For several of us running, the Leukemia & Lymphoma Society played a part in our stories. There were 2300 Team in Training participants in this race, and together we raised $6 million to beat blood cancer. I have already shared with you my fundraising and training experience this season, including the small victories as well as the bumps in the road, and how I got introduced to Team in Training in the first place. What I haven’t shared with you yet is why running a half marathon was such an incredible personal victory. I ran in honor of seven and in memory of thirty-one people, I ran for all of my supporters and donors, I ran for all the patients and patient family and friends that have been affected by blood cancer, and I ran for me.

When I was a college sophomore, I came down with a bad case of mononucleosis that would not go away for months. After dozens of tests and a few rounds of several different medications and therapies, I was diagnosed with Chronic Fatigue Syndrome. I dropped my course load down to six credits, stopped working, and slept 12-16 hours a day. I could not climb two flights of stairs without having to sit down and take a break. A four hour shift standing on my feet at my part-time job was a trial. I left every dinner early, I missed almost every party, and shopping trips were a real struggle. I even fell asleep during my 20th birthday party! No matter what I tried, I could not get better for about two years.

Without going into all the details here (because that could take a few blog posts), I will summarize by saying that my life completely changed for ages 19-21. During that time, I thought I would never work a forty hour week or play another sport, and I locked all my old dreams up in a box and tried to replace them with smaller, achievable ones. I read about people with CFS getting better and I read about people getting worse. I did not know what to expect for the future and I took things one step at a time, learning to not push myself or I would pay for it.
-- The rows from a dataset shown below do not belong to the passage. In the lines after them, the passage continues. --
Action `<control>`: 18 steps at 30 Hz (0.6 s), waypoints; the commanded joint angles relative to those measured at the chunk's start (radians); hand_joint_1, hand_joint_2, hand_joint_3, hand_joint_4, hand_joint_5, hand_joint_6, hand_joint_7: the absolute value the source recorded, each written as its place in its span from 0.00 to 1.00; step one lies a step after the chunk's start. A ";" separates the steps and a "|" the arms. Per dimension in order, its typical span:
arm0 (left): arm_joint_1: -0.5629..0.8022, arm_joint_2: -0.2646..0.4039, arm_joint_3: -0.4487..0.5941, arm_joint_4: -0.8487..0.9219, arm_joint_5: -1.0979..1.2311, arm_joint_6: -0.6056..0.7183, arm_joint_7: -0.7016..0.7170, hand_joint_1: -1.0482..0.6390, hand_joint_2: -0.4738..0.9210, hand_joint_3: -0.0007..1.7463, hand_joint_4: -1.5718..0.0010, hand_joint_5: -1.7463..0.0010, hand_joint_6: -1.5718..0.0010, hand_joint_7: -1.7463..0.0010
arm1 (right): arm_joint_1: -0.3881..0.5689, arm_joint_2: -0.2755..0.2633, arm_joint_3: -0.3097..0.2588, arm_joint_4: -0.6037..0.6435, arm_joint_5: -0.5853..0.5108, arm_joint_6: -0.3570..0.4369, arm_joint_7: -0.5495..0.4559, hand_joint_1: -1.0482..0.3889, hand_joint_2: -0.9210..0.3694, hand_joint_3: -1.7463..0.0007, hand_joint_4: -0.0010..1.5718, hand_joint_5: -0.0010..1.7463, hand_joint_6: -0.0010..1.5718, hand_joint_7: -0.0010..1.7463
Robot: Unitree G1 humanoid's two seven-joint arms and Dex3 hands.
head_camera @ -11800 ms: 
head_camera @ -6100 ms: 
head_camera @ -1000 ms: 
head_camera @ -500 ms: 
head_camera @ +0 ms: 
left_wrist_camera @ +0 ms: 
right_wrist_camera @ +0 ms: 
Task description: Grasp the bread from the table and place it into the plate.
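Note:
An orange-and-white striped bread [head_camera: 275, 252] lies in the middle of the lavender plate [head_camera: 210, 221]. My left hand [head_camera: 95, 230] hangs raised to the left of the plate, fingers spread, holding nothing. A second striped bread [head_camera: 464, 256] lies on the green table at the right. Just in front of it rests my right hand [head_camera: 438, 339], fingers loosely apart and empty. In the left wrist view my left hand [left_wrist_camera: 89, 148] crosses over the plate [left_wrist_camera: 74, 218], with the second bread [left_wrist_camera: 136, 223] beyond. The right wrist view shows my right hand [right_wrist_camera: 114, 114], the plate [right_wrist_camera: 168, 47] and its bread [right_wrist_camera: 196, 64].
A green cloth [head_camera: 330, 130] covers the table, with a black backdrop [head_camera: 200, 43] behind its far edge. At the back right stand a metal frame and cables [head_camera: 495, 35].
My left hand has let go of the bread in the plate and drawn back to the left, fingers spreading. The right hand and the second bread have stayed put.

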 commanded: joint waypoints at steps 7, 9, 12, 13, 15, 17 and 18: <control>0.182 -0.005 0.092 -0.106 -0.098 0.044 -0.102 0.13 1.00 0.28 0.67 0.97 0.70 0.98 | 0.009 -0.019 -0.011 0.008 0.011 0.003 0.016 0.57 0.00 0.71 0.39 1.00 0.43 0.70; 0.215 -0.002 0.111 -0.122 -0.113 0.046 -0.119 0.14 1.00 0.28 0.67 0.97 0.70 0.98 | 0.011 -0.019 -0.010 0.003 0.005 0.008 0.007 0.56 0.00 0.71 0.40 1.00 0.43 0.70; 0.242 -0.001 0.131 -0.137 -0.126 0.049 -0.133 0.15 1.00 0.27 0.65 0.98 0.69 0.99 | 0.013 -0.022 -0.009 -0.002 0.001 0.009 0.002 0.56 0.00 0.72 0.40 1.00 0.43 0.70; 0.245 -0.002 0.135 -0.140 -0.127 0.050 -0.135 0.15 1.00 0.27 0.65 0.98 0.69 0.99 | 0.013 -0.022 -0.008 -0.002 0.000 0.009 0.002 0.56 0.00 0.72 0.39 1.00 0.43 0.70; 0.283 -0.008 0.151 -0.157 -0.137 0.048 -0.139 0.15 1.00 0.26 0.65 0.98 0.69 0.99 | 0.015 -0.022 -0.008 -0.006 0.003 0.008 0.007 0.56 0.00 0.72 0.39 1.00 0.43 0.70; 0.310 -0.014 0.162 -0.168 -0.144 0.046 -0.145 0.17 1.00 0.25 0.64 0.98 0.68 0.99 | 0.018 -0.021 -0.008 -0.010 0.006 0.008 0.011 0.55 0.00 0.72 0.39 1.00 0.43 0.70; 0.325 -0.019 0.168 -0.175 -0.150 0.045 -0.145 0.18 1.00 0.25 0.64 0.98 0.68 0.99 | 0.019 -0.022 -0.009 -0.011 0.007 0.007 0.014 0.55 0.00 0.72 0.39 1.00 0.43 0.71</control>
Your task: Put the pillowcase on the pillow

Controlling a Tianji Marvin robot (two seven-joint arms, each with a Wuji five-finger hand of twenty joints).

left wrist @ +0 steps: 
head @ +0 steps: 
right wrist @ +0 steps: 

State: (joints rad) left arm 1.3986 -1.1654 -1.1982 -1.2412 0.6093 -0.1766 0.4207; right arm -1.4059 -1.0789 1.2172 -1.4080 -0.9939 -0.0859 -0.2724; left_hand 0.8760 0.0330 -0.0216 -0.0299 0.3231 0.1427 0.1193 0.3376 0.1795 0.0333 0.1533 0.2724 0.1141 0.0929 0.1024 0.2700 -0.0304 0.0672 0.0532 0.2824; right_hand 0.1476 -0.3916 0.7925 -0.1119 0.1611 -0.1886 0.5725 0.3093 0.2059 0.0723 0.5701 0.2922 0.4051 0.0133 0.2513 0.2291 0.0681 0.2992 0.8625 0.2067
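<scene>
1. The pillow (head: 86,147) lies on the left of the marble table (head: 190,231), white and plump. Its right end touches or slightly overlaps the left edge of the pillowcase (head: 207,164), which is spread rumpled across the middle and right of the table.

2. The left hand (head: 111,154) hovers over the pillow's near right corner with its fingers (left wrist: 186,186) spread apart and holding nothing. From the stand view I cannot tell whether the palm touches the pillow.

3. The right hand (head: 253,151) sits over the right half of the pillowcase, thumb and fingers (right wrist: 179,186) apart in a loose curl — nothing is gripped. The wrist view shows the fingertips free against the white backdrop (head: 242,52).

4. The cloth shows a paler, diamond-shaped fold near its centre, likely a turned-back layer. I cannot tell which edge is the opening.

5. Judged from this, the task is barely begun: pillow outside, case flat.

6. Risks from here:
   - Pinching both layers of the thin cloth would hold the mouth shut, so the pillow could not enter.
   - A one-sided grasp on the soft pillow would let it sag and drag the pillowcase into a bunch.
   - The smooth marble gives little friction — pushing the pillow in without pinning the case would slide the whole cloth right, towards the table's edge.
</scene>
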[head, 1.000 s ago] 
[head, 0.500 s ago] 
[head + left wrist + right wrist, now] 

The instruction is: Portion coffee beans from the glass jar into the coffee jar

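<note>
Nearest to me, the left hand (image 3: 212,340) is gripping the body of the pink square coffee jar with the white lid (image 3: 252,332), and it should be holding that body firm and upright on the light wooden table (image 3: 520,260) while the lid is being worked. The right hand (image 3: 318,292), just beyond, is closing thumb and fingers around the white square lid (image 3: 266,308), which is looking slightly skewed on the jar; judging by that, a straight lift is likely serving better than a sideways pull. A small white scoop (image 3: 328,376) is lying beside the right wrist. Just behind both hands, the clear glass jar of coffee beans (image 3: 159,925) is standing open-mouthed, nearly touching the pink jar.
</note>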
For people who know me well, it is easy to see how this condition was devastatingly contrary to my nature. I’m a perfectionist and overachiever, who packs too much activity into too little time, and I am always chasing the next big achievement. In the words of Daft Punk, “harder, better, faster, stronger” is my mantra. In the words of Ricky Bobby in Talladega Nights, “if you’re not first, you’re last” sums up how I had felt about most things I had ever attempted. For that reason, I worked hard. And for the same reason, I had a tendency to shy away from things that I knew I couldn’t be great at. While I was sick, I made a promise to myself that if I ever got better, I would no longer shy away from challenges that were outside my comfort zone and I would accept new experiences, even if I thought I might fail, just because I could.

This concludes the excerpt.